Some Issues Related to the Transfer of Employees’ Personal Data
- By Maria Landau
- Feb. 16 2010 00:00
Although Russia’s main law on personal data protection, RF Federal Law No. 152-FZ on Personal Data of July 27, 2006 (the “Personal Data Law”), has been in effect for nearly four years, it continues to present difficult issues for many employers, whose HR and other departments must process their employees’ personal data on a daily basis.
Among the most common issues that employers face is whether and in what manner employees’ personal data can be transferred to other entities within the same group as the employing company. This kind of transfer has long become the norm for Russian companies that are part of a group with foreign companies, with headquarters outside the Russian Federation that accumulate the personal data of all employees in the group, but the law has yet to decide the procedure for such transfers. One point is clear: The employee’s written consent is required.

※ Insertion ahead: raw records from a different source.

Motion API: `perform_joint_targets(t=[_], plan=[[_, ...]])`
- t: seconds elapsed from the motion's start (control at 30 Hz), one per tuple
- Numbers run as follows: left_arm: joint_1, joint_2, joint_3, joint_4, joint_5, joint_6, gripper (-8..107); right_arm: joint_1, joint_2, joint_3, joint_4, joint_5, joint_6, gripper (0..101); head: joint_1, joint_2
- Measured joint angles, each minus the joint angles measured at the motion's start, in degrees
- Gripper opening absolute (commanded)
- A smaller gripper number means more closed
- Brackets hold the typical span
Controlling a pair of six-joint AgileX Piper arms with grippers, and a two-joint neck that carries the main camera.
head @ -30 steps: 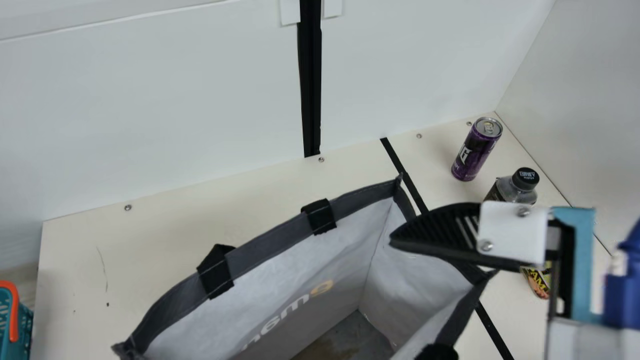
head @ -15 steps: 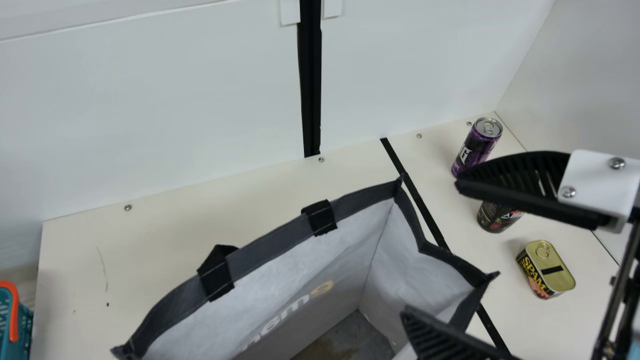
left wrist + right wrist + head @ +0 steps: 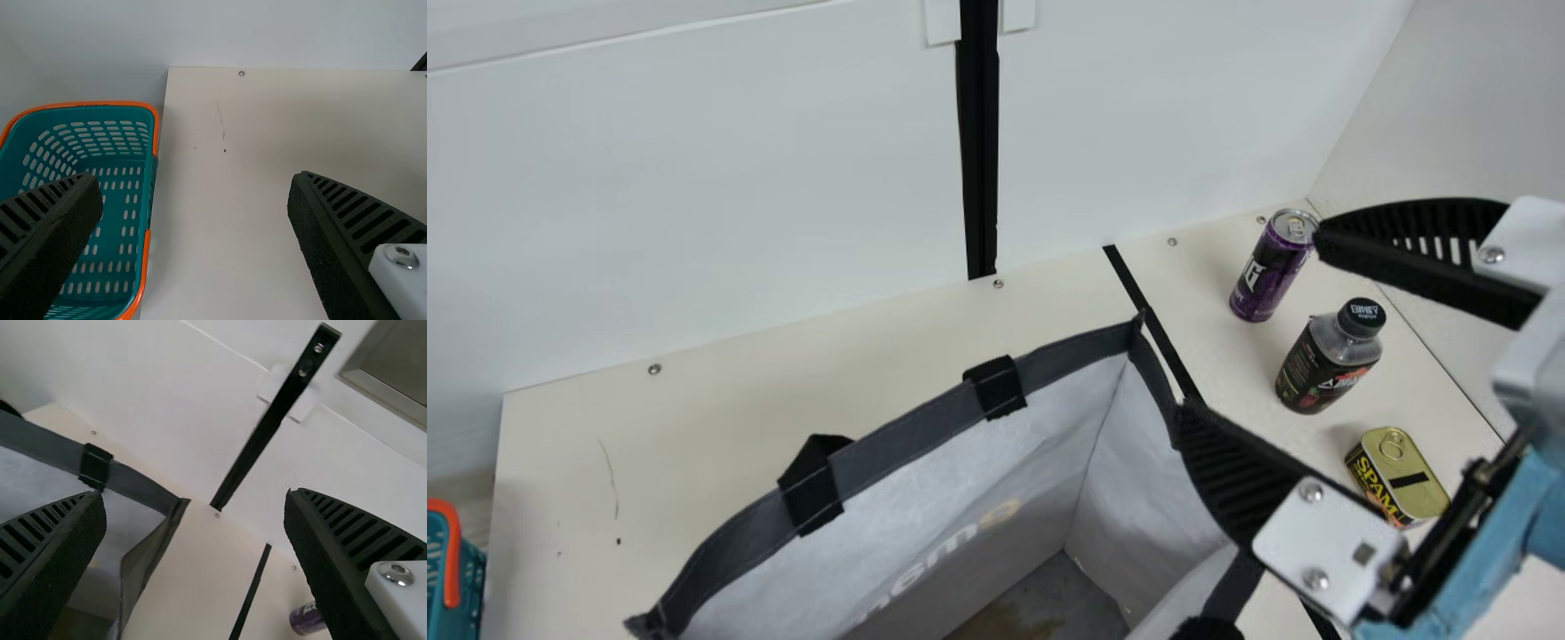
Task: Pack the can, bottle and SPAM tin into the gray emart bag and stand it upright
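The cream table [image 3: 720, 427] has 4 screws [image 3: 655, 369] along its far edge, and a scratch [image 3: 611, 476] and 1 dark speck [image 3: 617, 541] towards its left edge. The gray emart bag [image 3: 1040, 462] stands open on it, beside 1 black strip [image 3: 1129, 277] running from the far edge. The can [image 3: 1267, 276] stands upright near the far right corner; the bottle [image 3: 1320, 369], also upright, and SPAM tin [image 3: 1396, 476] sit nearer, by the right edge.

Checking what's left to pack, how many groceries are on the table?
3: the can toward the back, the bottle in front of it, SPAM tin nearest. More may be hidden.
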Motion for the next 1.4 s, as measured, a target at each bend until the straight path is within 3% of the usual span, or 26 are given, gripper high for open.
perform_joint_targets(t=[0.23,0.47,0.7,1.03,1.17,1.4], plan=[[0.0,0.0,0.0,0.0,0.0,0.0,90,-8.7,2.6,-1.8,3.8,0.0,-2.5,95,0.0,0.0],[0.0,0.0,0.0,0.0,0.0,0.0,90,-20.1,6.2,-4.2,11.1,0.0,-7.8,95,0.0,0.0],[0.0,0.0,0.0,0.0,0.0,0.0,90,-36.0,10.8,-5.4,22.8,0.0,-16.8,95,0.1,0.0],[0.0,0.0,0.0,0.0,0.0,0.0,90,-60.5,16.8,-1.9,39.9,-0.1,-32.8,95,0.0,0.0],[0.0,0.0,0.0,0.0,0.0,0.0,90,-67.0,18.1,-0.7,42.3,-0.1,-36.1,95,0.0,0.1],[0.0,0.0,0.0,0.0,0.0,0.0,90,-72.2,19.1,1.5,39.3,-0.1,-35.9,95,0.0,0.0]])
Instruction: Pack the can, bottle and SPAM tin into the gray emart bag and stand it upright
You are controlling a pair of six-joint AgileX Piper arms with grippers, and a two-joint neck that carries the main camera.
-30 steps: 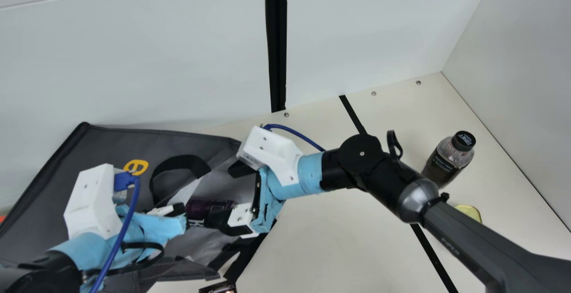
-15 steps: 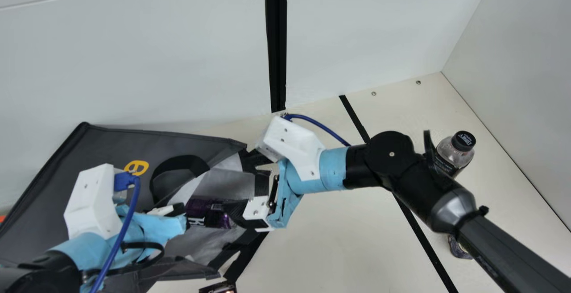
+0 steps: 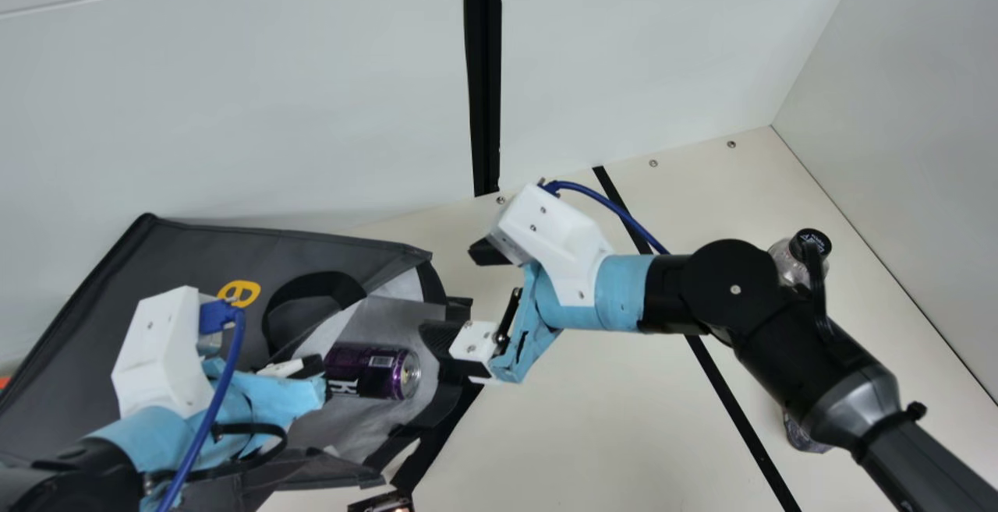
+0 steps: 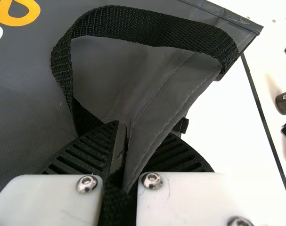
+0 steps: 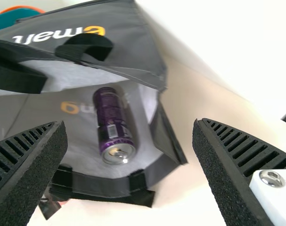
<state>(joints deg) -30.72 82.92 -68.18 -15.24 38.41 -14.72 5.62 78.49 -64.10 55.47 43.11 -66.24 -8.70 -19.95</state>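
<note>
While the left gripper (image 3: 313, 376) is clamped on the bag (image 3: 195, 263), the right gripper (image 3: 452, 294) has its 2 fingers apart near the mouth; 1 can (image 3: 370, 372) lies inside, 1 bottle (image 3: 786, 261) stands on the table (image 3: 592, 418).

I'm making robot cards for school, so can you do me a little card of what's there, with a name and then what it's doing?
Gray emart bag: lying down, mouth open
Purple can: on its side in the bag
Black-capped bottle: outside the bag, partly behind the right arm
Thing low behind the right arm: mostly hidden, maybe the SPAM tin
Left tool: pinching the bag's cloth and black strap
Right tool: open and empty, by the bag's mouth
</note>
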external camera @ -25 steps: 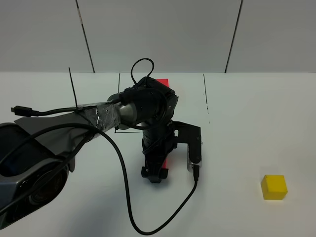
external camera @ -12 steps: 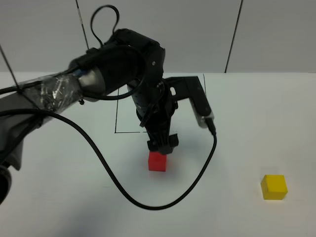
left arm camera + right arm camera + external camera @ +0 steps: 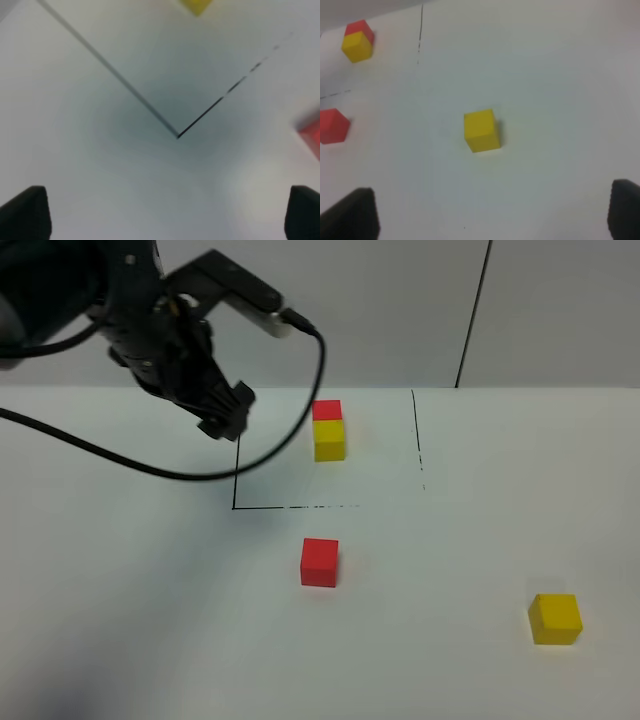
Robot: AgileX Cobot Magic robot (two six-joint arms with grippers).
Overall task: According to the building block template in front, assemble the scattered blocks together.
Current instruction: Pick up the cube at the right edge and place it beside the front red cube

A frequent question is whether the presence of a standard provision on data processing in an employment agreement is sufficient proof of the employee’s written consent, including to the transfer of personal data to third parties. Our view is that this is not sufficient. The primary purpose of the written consent is to protect the employee’s personal data, as well as to ensure that the employee is fully informed of how the data will be processed. It is therefore advisable that the employment contract or the separate written consent to personal data processing (depending on the employer’s rules) describes in as much detail as possible to whom and for what purposes the employee’s personal data may be transferred.
A further issue in the transfer of personal data to corporate headquarters is the question of cross-border transfers of personal data. As a general rule, cross-border transfers must comply with the general processing rules established by the Personal Data Law (including the written consent requirement). Transfers of personal data to an entity in a state that does not provide adequate protection for personal data rights are generally prohibited. However, Article 12 of the Personal Data Law provides additional conditions under which such transfers are permitted, including a requirement for the employee’s additional written consent to the cross-border transfer.
It should be noted that applicable Russian law does not establish any criteria for determining whether a foreign state provides “adequate protection” of personal data. According to a number of labor specialists, these criteria may be derived from Article 25 of Directive 95/46/EC of the European Parliament and of the Council of Oct. 24, 1995 on the protection of individuals with regard to the processing of personal data and on the free movement of such data. Article 25, which concerns the transfer of data to third countries, states that “the adequacy of the level of protection afforded by a third country shall be assessed in the light of all the circumstances surrounding a data transfer operation or set of data transfer operations.” In this regard, “particular consideration shall be given to the nature of the data, the purpose and duration of the proposed processing operation or operations, the country of origin and country of final destination, the rules of law, both general and sectoral, in force in the third country in question and the professional rules and security measures which are complied with in that country.”
Assessments of the adequacy of protection afforded by foreign states, for purposes of Russian law compliance, should also be guided by a Telecommunications and Mass Communications Ministry letter of May 13, 2009 No. DS-P11-2502 on cross-border transfers of personal data. This letter states that one criterion for assessing states in this regard may be whether the state has ratified the Convention for the Protection of Individuals with regard to automatic processing of personal data of Jan. 28, ETS No. 108.